Nouveau revers judiciaire pour Soumaïla Sounon Boké. La Cour de répression des infractions économiques et du terrorisme (CRIET) a rejeté, ce lundi 23 février 2026, la demande de mise en liberté provisoire formulée par les conseils de l’ancien parlementaire.

Malgré l’offensive de la défense qui plaidait pour une comparution libre de leur client, le magistrat instructeur a opposé une fin de non-recevoir. L’ancien élu du parti Les Démocrates reste donc sous mandat de dépôt. Cette décision confirme la volonté de la juridiction spéciale de maintenir les principaux mis en cause à la disposition de la justice durant la phase d’instruction.

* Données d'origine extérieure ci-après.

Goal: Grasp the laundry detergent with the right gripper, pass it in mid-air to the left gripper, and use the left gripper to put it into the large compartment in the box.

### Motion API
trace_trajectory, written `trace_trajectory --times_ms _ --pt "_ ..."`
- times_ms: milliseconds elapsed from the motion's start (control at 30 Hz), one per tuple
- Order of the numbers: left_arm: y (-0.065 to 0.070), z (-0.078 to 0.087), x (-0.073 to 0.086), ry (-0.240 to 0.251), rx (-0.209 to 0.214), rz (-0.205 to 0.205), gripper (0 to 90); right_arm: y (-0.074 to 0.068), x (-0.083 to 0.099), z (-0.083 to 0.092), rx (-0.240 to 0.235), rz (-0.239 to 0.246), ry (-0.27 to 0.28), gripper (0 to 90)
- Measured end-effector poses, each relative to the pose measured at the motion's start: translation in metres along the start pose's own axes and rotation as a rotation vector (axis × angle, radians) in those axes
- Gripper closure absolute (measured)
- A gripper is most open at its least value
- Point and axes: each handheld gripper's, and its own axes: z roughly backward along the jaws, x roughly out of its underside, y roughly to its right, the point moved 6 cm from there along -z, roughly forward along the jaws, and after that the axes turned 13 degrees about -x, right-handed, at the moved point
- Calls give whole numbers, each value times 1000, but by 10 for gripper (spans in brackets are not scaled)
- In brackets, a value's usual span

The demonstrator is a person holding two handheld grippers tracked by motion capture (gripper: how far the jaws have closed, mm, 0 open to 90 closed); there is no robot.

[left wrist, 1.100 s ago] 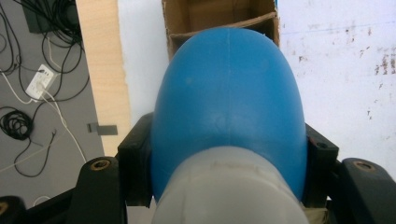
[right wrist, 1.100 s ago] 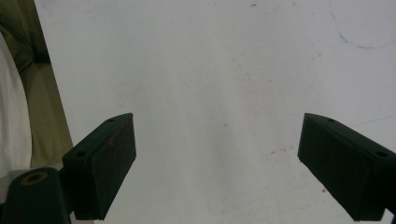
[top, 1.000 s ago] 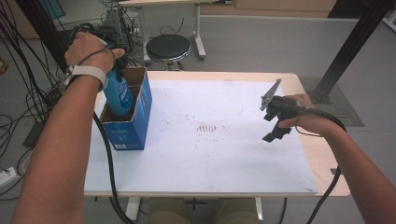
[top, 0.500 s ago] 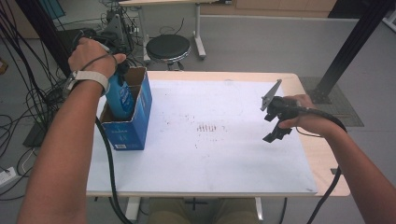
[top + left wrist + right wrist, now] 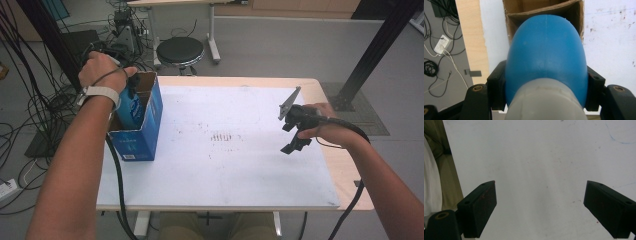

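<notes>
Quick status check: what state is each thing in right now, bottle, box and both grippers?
blue bottle: clamped near its grey cap, partly down inside the box
cardboard box: upright, top open, at the table's left edge
left gripper: shut on the bottle
right gripper: open, nothing between its jaws, above the white sheet

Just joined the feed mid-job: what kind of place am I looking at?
Probably a lab or workshop test station: a wooden table under a stained white sheet, black cable bundles across the grey floor, a round black stool behind.

Blue bottle (image 5: 545, 57) with grey cap (image 5: 545, 100), blue box (image 5: 142, 131), white mat (image 5: 240, 165), black tool (image 5: 541, 210)
</notes>
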Motion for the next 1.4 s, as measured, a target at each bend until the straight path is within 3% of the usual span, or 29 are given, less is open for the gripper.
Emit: trace_trajectory --times_ms 1000,1400 --pt "17 -46 1 18 -17 -33 371 3 5 -8 -12 -24 8 113" --pt "22 -62 4 1 -15 -53 371 3 7 -9 -15 -30 12 113"
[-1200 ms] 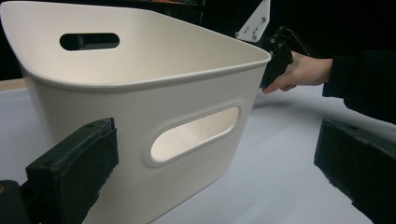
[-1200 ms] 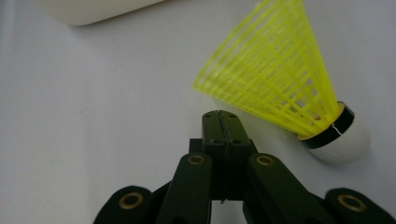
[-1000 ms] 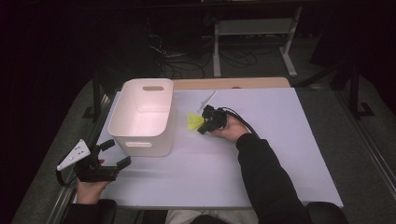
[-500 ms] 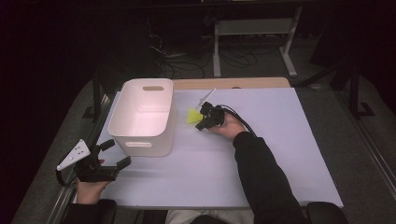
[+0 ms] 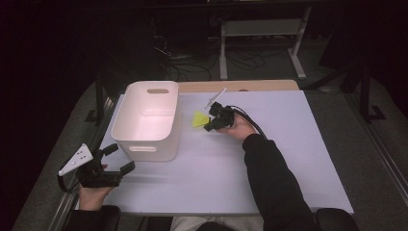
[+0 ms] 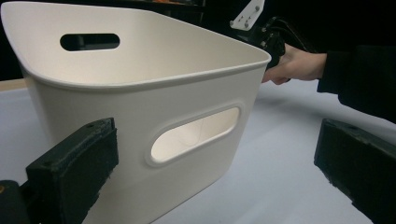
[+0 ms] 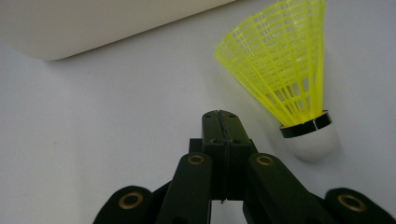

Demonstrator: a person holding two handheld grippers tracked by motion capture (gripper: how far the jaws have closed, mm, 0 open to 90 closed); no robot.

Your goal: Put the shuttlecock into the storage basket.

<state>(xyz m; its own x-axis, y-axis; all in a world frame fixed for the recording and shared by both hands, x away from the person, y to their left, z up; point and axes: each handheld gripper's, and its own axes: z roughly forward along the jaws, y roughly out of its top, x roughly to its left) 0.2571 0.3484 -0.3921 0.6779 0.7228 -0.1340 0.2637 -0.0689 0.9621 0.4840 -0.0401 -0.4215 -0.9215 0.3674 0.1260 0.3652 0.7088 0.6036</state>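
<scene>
Yellow plastic shuttlecock [image 7: 289, 79] lies on the white table [image 5: 288, 159] beside the white plastic bin [image 5: 149, 120], just beside the right gripper [image 7: 220, 122], whose jaws are pressed together, empty. The left gripper [image 5: 117, 159], jaws apart, rests low at the table's near-left corner, aimed at the bin.

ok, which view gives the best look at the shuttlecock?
The right gripper view: the shuttlecock sits close up, its yellow mesh skirt, black band and white cork all clear, lying on the mat beside the shut right claw. The high view shows it as a small yellow patch beside the white bin.
</scene>
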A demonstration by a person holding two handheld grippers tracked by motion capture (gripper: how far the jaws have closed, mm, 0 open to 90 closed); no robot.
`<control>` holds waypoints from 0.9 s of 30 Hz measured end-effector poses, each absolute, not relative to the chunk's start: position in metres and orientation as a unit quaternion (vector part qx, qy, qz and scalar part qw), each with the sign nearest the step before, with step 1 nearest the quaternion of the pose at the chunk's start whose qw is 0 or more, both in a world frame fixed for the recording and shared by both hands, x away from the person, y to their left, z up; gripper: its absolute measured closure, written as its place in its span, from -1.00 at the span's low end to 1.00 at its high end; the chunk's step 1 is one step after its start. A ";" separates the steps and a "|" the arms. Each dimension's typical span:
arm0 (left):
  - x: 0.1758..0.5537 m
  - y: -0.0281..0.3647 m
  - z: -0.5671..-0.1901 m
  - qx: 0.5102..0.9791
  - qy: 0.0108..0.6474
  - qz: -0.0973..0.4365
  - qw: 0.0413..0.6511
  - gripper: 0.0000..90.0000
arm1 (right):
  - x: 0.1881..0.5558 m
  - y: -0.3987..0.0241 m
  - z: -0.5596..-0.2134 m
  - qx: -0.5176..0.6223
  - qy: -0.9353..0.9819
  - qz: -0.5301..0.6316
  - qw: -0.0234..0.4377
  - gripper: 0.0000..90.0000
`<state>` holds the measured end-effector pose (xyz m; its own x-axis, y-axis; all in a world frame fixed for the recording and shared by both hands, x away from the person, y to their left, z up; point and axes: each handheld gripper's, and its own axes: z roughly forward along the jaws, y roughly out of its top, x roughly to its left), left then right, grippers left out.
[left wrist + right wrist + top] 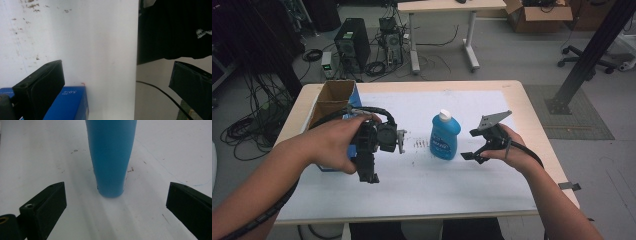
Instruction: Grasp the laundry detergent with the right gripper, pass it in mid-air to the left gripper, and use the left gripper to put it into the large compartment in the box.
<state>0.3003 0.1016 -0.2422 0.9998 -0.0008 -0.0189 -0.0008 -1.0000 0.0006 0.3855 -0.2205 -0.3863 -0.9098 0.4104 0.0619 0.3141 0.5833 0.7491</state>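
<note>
The blue bottle [445, 135] stands upright near the middle of the white sheet [432, 180] that covers the table [532, 107], with its white cap [444, 116] on top. From the bottle, the right gripper [473, 145] is at about 3 o'clock, near but not touching. In the right gripper view its two black jaws stand wide apart with nothing between them, and the bottle's lower body [111, 157] rises straight ahead at 12 o'clock, a little beyond the tips.

The step in hand seems to be the approach for a grasp on the bottle. To do it well, I think the person should slide the right gripper forward along the same line until the body of the bottle is deep between the jaws, not only at the tips. The jaws should stay low and level, so that they meet the wider lower part and not the narrow neck. Closing should be slow and even, because a push from one jaw alone could tip the bottle.

The left gripper [369, 172] is at 9 o'clock from the bottle, well apart, just beside the blue cardboard box [334, 97]. Its jaws are also spread and empty. It can keep this place, since it is not in the way.
</note>
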 end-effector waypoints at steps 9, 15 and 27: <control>0.300 0.102 -0.247 1.000 -0.003 -0.016 -0.001 -1.00 | 0.385 -0.213 -0.398 0.216 0.873 0.434 0.064 -0.95; 0.300 0.101 -0.248 1.000 -0.002 -0.014 0.003 -1.00 | 0.386 -0.209 -0.406 0.223 0.864 0.447 0.063 -0.96; 0.300 0.100 -0.252 1.000 -0.004 -0.016 0.002 -1.00 | 0.388 -0.196 -0.415 0.220 0.844 0.483 0.071 -0.97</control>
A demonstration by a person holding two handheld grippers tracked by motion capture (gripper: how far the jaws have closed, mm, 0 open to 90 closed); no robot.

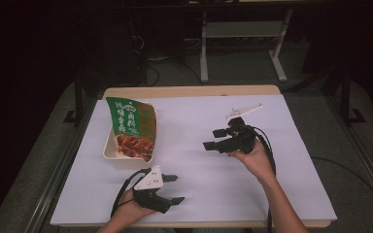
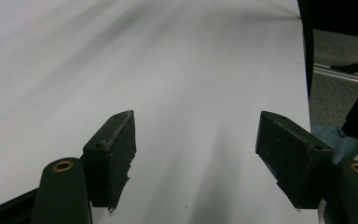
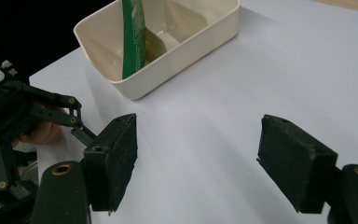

Pour rappel, l’interpellation de Soumaïla Sounon Boké remonte au 23 décembre 2025, quelques semaines après la tentative de coup d’État avortée du 7 décembre. L’ex-député est aujourd’hui poursuivi pour des charges graves :
Apologie de crime contre la sûreté de l’État ;
Incitation à la rébellion.
Une instruction qui s’accélère
L’enquête judiciaire suit son cours afin de démêler l’écheveau de cette affaire de mutinerie et de situer les responsabilités individuelles. Si le maintien en détention a été confirmé ce lundi, le Parquet spécial de la CRIET n’a, pour l’heure, communiqué aucune date officielle pour l’ouverture du procès au fond.
En attendant, l’ancien député rejoint sa cellule, alors que le paysage politique béninois reste suspendu aux développements de ce dossier sensible, à l’approche des échéances électorales de 2026.